Os Haliti-Paresi, povo de língua Aruak em Mato Grosso, são citados como exemplo por combinar preservação cultural, agricultura e etnoturismo. Flávio ressaltou que os indígenas ‘‘querem trabalhar’’ e que é preciso respeitar sua autonomia para que a riqueza local beneficie as próprias comunidades, observação que busca construir agenda de inclusão econômica sem detalhar mecanismos práticos.
A proposta de um fundo reduz uma barreira real: terras indígenas, por pertencerem à União, não podem ser usadas como garantia em empréstimos tradicionais. Ainda assim, a declaração levanta dúvidas técnicas e orçamentárias: faltam detalhes sobre a fonte dos recursos, a forma de gestão, critérios de elegibilidade e mecanismos de controle para evitar fraudes ou captura política. A ideia exige regulamentação e previsão orçamentária, pontos que não foram explicados na visita.

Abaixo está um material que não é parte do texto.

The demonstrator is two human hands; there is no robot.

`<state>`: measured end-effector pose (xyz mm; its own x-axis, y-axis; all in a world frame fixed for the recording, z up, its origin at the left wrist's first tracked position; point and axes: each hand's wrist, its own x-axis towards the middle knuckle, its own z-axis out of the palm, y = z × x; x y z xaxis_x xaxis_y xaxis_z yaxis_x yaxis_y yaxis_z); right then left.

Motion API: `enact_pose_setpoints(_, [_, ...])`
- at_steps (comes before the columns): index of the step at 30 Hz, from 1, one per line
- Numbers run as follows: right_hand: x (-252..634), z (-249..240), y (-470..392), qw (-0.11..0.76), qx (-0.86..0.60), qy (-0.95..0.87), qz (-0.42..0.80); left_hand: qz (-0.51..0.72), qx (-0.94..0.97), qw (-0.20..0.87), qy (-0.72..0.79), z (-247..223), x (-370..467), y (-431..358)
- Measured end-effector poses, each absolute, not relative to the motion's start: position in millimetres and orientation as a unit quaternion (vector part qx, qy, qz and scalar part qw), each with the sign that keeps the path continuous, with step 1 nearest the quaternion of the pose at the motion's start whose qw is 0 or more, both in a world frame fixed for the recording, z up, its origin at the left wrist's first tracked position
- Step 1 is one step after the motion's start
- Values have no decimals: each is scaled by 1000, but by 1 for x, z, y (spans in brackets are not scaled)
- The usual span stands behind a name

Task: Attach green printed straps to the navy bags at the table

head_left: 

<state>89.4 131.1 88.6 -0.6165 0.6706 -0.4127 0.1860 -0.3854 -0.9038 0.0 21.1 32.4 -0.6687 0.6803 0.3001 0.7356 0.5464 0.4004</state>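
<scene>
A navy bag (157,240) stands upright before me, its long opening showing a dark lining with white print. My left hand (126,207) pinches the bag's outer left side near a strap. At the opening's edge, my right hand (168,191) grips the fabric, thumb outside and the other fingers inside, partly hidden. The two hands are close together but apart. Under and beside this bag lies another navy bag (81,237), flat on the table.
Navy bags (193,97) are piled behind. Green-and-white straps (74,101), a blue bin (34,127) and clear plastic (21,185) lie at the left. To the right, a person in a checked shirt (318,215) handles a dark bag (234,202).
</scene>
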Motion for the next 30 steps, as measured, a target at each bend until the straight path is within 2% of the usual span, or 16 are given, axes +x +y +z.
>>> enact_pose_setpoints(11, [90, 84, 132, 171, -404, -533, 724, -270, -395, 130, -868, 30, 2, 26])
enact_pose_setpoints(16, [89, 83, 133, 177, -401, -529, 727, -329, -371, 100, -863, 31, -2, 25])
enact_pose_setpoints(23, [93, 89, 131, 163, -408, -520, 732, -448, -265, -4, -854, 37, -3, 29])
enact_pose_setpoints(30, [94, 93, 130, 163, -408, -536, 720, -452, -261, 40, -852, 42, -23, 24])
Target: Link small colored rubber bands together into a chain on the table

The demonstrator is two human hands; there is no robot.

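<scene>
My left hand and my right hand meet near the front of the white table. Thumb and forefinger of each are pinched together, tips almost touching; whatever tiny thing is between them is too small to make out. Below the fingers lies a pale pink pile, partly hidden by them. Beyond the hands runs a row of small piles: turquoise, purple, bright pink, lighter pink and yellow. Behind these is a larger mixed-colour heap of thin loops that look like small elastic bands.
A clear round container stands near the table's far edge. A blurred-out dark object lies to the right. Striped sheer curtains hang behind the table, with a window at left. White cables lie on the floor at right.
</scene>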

Politicamente, a agenda tem caráter eleitoral. Flávio foi acompanhado pelo deputado federal José Medeiros (PL-MT), candidato ao Senado, e a equipe gravou material para o horário eleitoral. A iniciativa pode ampliar a interlocução do PL com comunidades indígenas em Mato Grosso, mas será avaliada pelo grau de concretude das propostas e pela capacidade do candidato em transformar anúncios em políticas públicas eficientes e juridicamente viáveis.